"Ayo nyanyi bareng-bareng. Pada lupa lagi nih, ya," ujar Sabiya menunjukkan jemarinya untuk berhitung.

"Adam, Idris, Nuh, Hud, Soleh ...." Sabiya menghentikan suaranya.

"Ibrahim," sahut Fikri menunjukkan jarinya.

"Jadi, Nabi ke berapa?" tanya Sabiya lagi.

"Keenam," jawab mereka serentak.

"Pintar." Sabiya menjentikkan jarinya. Dia mulai melanjutkan cerita. "Ibu Nabi Ismail bernama Siti Hajar. Dulu, waktu Nabi Ismail lahir, ayahnya memindahkan Nabi Ismail dan ibunya ke tengah padang pasir di Mekah. Terus, Nabi Ibrahim meninggalkan mereka berdua, karena dia harus kembali ke Palestina. Di per—"

"Kenapa Nabi Ibrahim ninggalin anaknya, Teh? Nabi Ibrahim jahat, ya?" tanya Anjani yang duduk di samping Reika.

"Bukan gitu. Nabi Ibrahim pulang ke Palestina untuk menemui Siti Sarah—istri pertamanya. Jadi, saat Nabi Ismail lahir, Siti Sarah merasa cemburu dan menyuruh Nabi Ibrahim untuk memindahkan Ismail dan Siti Hajar ke tempat yang jauh," jelasnya.

"Cemburu itu apa, Teh?" tanya Ihsan.

Ihsan adalah anak yang pendiam. Dia tidak banyak bicara. Saat teman-temannya bermain, dia hanya duduk dan membaca buku. Rasa ingin tahunya juga begitu tinggi.

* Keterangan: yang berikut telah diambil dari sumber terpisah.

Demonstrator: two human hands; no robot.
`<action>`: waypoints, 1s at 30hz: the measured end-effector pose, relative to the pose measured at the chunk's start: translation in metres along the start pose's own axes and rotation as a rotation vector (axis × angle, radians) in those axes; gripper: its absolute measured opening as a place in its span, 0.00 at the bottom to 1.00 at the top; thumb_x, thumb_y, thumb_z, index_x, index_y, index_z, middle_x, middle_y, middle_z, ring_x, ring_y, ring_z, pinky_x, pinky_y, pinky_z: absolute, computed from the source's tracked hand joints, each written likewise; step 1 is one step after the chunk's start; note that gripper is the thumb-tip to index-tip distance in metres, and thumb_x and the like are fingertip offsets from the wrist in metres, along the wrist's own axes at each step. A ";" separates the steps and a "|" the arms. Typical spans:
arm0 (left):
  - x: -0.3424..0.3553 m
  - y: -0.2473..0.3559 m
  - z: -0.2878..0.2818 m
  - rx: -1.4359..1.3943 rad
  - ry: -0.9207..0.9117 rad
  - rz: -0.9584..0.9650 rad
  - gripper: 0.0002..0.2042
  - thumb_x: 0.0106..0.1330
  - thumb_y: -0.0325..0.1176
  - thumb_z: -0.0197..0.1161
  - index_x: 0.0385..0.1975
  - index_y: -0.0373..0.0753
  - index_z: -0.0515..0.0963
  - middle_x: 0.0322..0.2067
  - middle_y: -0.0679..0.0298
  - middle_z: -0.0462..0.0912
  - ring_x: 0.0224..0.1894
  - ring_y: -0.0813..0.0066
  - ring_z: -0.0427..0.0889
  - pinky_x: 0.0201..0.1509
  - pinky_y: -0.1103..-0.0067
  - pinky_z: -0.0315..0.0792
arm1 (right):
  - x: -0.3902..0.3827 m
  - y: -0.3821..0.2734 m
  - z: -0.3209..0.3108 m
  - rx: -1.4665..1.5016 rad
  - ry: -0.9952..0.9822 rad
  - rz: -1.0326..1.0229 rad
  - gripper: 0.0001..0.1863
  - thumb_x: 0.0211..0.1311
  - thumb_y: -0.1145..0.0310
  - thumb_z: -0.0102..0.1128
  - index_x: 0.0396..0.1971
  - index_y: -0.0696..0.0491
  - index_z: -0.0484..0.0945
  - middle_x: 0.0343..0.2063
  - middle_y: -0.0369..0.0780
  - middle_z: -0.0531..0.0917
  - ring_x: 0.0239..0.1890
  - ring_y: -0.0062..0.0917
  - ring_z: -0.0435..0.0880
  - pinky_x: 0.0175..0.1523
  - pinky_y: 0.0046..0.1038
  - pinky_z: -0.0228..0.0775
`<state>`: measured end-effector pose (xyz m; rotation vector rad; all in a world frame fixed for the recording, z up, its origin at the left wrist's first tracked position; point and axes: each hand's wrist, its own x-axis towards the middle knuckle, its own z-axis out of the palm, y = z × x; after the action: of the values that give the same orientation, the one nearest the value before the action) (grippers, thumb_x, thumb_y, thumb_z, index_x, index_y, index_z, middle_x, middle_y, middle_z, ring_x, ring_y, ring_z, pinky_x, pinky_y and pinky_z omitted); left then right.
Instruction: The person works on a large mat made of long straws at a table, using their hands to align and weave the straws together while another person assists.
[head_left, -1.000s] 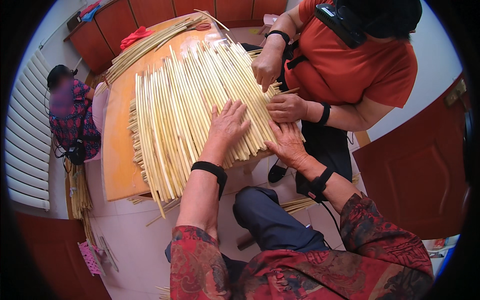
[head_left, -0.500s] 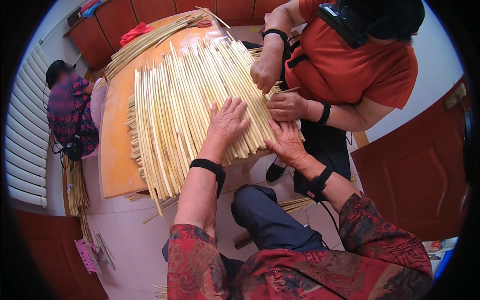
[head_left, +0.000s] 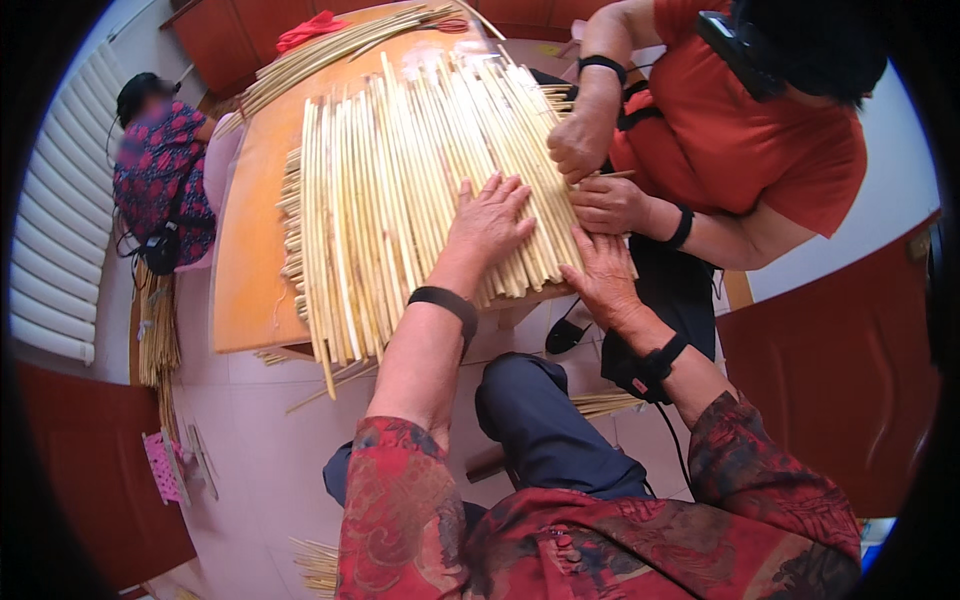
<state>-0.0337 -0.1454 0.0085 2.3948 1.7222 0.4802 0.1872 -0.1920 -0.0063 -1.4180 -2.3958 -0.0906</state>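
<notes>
A wide layer of pale yellow stalks point(head_left: 380, 200), laid side by side, covers much of the orange wooden table point(head_left: 255, 250). My left hand point(head_left: 488, 225) lies palm down on the stalks, fingers spread and holding nothing. Near the layer's right edge, my right hand point(head_left: 606, 275) rests flat on the stalk ends, its fingers stretched out. Just beyond it, a co-worker's hand point(head_left: 610, 205) presses on the same edge, while that person's other hand point(head_left: 580, 145) is closed above the stalks; what it holds, if anything, I cannot make out.
Across from my right side sits the co-worker in a red shirt point(head_left: 740, 150). More stalks point(head_left: 350, 50) and a red cloth point(head_left: 310, 30) lie at the table's far end. Another person point(head_left: 165, 165) sits left, by a white radiator point(head_left: 60, 220). Stalk bundles point(head_left: 158, 320) stand near the wall.
The whole view has shifted, so the table and people appear farther right and a little higher. Both my hands keep about the same places on the stalks.
</notes>
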 end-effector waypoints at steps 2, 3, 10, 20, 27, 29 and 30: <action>0.001 -0.001 0.000 0.005 -0.030 0.003 0.28 0.66 0.52 0.47 0.64 0.47 0.62 0.68 0.65 0.57 0.71 0.64 0.51 0.70 0.51 0.40 | 0.000 0.000 -0.001 0.001 -0.011 -0.002 0.36 0.57 0.49 0.54 0.60 0.57 0.64 0.60 0.53 0.63 0.63 0.49 0.56 0.69 0.46 0.40; 0.001 -0.001 0.000 0.015 -0.041 0.000 0.28 0.66 0.52 0.47 0.64 0.47 0.62 0.68 0.65 0.56 0.71 0.65 0.51 0.70 0.51 0.40 | 0.000 0.000 -0.002 -0.002 -0.007 -0.005 0.36 0.57 0.49 0.54 0.60 0.57 0.64 0.60 0.53 0.63 0.63 0.49 0.56 0.69 0.46 0.40; 0.001 -0.001 -0.002 -0.008 -0.069 -0.021 0.28 0.65 0.53 0.45 0.65 0.50 0.61 0.69 0.68 0.55 0.71 0.67 0.50 0.72 0.52 0.37 | 0.001 -0.002 -0.005 -0.016 -0.040 -0.002 0.36 0.59 0.49 0.52 0.61 0.57 0.63 0.59 0.53 0.63 0.63 0.49 0.56 0.69 0.46 0.40; 0.001 0.001 -0.005 -0.001 -0.063 -0.013 0.28 0.66 0.53 0.46 0.64 0.49 0.62 0.68 0.67 0.56 0.71 0.66 0.50 0.71 0.52 0.38 | 0.000 -0.002 -0.005 -0.038 -0.029 0.011 0.36 0.59 0.46 0.50 0.61 0.57 0.63 0.58 0.52 0.64 0.62 0.49 0.57 0.69 0.46 0.41; 0.000 0.002 -0.006 0.000 -0.050 -0.007 0.28 0.66 0.52 0.47 0.64 0.48 0.62 0.68 0.65 0.57 0.71 0.65 0.51 0.71 0.52 0.39 | -0.002 -0.002 -0.003 -0.009 -0.035 0.015 0.36 0.59 0.46 0.51 0.61 0.57 0.63 0.59 0.52 0.63 0.63 0.48 0.57 0.69 0.46 0.41; -0.001 0.001 -0.005 0.001 -0.044 -0.006 0.28 0.66 0.52 0.47 0.64 0.48 0.62 0.68 0.65 0.57 0.71 0.65 0.51 0.71 0.52 0.40 | -0.002 -0.001 -0.002 -0.022 -0.034 0.009 0.36 0.59 0.46 0.51 0.61 0.57 0.63 0.59 0.52 0.63 0.63 0.48 0.57 0.69 0.46 0.41; -0.001 0.001 -0.005 0.002 -0.044 -0.004 0.28 0.66 0.52 0.47 0.64 0.47 0.62 0.68 0.65 0.57 0.71 0.65 0.51 0.71 0.52 0.40 | -0.002 -0.001 -0.001 -0.011 -0.043 0.011 0.36 0.59 0.46 0.51 0.61 0.57 0.63 0.60 0.52 0.63 0.63 0.48 0.56 0.69 0.46 0.40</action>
<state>-0.0350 -0.1466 0.0130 2.3841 1.7091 0.4221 0.1878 -0.1941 -0.0058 -1.4529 -2.4252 -0.0717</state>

"Cemburu itu ... sama kayak iri. Jadi, Siti Sarah iri karena Siti Hajar sudah mempunyai anak, yaitu Nabi Ismail."

Ah, Sabiya merasa gagal menjadi seorang pendongeng. Dia tidak bisa memilih kata-kata yang pas untuk diucapkan pada anak-anak seusia mereka. Pantas saja dulu ketika micro teaching, ustaz Hanif mengatakan dia lebih cocok di kelas atas.

Mereka mengangguk mendengar penjelasan Sabiya. Semuanya kembali terdiam dan memerhatikan gadis yang kerap mereka panggil Teh Iya. Awalnya Sabiya tidak suka dengan panggilan itu, tapi lama-kelamaan dia mulai terbiasa dan tidak mempermasalahkan perihal nama panggilan.

"Nah, di perjalanan pulang, Nabi Ibrahim terus berdoa sama Allah. Memohon keselamatan untuk anak dan istrinya," jedanya. Sabiya mengalihkan pandangannya pada setiap anak sebelum melanjutkan. "Pada suatu hari, makanan mereka habis. Siti Hajar kesusahan mencari air ke sana kemari. Akhirnya, Allah menolong mereka. Melalui malaikat Jibril munculah mata air yang bening di dekat Nabi Ismail. Mata air itu yang saat ini kita kenal sebagai sumur zamzam."

Menghentikan ceritanya, anak-anak itu menatap Sabiya.

Reika mengerutkan dahinya, "Terus, Teh?"

Tadinya Sabiya pikir salah satu dari mereka akan antusias saat mendengar kata sumur zamzam. Namun, tidak ada yang bertanya. Hingga Sabiya melanjutkan ceritanya.

"Ketika Nabi Ismail sudah besar, Allah memberi perintah pada ayahnya lewat mimpi. Mimpi itu berisi perintah bahwa Nabi Ibrahim harus menyembelih anaknya. Dia sangat sedih, tapi sebagai orang yang saleh dan taat Nabi Ibrahim berniat menjalankan perintah itu. Kemu—"

"Nabi Ismailnya di-peuncit?" (sembelih) potong Fikri, tatapan matanya membulat.

"Iya. Nabi Ibrahim bilang sama anaknya, kalau dia dapat perintah itu dari Allah. Coba, apa yang Nabi Ismail bilang ke ayahnya waktu itu?" tanya Sabiya menggerakkan jari telunjuknya.